Friday, October 2, 2020

For appellate buffs only (and police misconduct buffs also)

This is a huge case that took more than 18 months to decide, and it addresses a number of important issues relating to police misconduct litigation, but for now I will address a procedural issue that only an appellate practitioner can love, though trial lawyers should take note, because it reminds us that trial, and not the Court of Appeals, is usually where the action is.

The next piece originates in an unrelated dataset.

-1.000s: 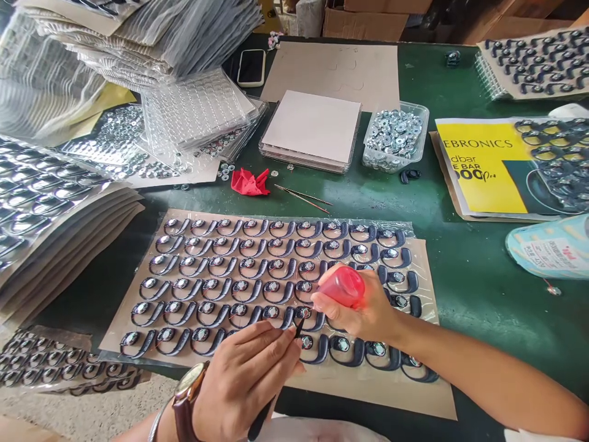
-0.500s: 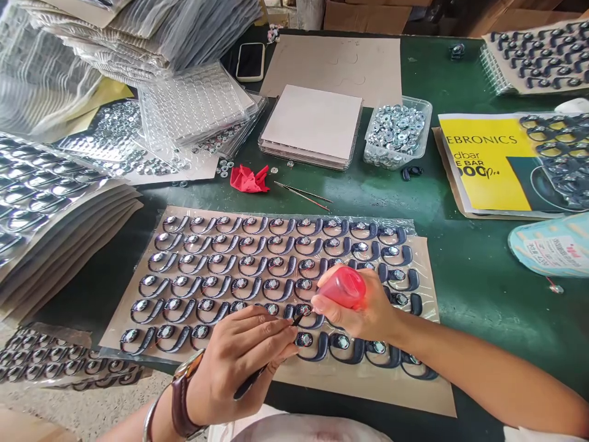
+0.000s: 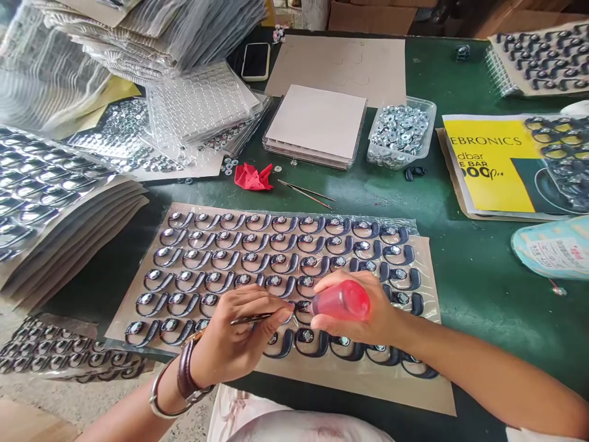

The case is Ferreira v. City of Binghamton, issued on September. The plaintiff was an unarmed man who was shot in the stomach by the police when they entered the house on a no-knock warrant. (The police were actually looking for someone else, and plaintiff happened to be in the house when the raid took place). The jury rendered a verdict against the City, but it also found in the officer's favor, ruling he was not liable. That verdict threads the needle in ways that most clients will probably never understand, I am sure. But for now, we will talk about the verdict against the officer, Miller. At trial, Miller and plaintiff gave different accounts of what happened when the police entered the house upon getting a tip that the person they were looking for in the house had robbed some drug dealers. Miller said plaintiff approached him, ignoring police commands to get down, and he thought plaintiff had a gun. Plaintiff testified that he raised his arms above his head and the police shot him anyway.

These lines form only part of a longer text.